**Work item:**
Provide the number of lines below containing the word "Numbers", without any other words.

**Collected material:**
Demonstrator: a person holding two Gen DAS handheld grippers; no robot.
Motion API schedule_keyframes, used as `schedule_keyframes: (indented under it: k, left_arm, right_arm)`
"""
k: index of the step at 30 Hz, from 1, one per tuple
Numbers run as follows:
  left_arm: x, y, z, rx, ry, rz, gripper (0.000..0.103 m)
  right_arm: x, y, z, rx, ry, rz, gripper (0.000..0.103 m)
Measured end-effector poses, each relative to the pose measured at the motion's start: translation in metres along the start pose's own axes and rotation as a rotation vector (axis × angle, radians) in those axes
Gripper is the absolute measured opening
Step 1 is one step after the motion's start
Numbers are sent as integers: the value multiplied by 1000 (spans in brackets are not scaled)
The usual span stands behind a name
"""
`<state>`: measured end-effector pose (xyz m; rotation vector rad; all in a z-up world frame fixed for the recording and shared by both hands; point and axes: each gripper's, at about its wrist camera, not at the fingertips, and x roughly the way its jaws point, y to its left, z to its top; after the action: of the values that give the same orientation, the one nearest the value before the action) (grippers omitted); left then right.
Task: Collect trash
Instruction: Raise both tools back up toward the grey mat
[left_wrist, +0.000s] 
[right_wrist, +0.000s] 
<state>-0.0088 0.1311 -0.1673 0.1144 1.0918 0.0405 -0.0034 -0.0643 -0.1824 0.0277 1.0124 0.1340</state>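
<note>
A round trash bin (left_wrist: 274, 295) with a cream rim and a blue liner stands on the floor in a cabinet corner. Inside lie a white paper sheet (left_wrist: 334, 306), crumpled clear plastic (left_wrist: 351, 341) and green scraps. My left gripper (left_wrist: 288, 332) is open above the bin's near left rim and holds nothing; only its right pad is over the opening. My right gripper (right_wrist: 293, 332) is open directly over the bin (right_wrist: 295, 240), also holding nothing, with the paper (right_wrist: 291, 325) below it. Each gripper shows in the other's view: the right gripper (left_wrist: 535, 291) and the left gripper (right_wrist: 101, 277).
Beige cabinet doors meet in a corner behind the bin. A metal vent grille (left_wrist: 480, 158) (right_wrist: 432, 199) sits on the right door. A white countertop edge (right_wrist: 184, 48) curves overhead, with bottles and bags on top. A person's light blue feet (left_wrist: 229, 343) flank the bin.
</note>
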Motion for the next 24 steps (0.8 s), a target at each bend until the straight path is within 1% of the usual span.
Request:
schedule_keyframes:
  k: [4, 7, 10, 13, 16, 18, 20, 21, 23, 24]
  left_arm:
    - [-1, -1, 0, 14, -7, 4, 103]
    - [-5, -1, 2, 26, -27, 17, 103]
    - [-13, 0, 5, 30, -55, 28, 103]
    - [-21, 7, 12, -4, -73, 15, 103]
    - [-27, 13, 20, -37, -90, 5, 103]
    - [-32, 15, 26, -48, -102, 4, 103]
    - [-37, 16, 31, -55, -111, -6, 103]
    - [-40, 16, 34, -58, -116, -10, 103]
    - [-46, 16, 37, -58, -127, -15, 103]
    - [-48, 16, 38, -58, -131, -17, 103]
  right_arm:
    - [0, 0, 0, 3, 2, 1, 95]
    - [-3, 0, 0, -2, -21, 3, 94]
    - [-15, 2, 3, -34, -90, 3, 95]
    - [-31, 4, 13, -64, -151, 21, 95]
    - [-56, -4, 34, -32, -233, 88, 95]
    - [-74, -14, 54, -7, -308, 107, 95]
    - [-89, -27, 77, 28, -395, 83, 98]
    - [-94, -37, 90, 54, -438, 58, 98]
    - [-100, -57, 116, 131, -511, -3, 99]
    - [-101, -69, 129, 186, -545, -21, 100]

**Exercise output:**
2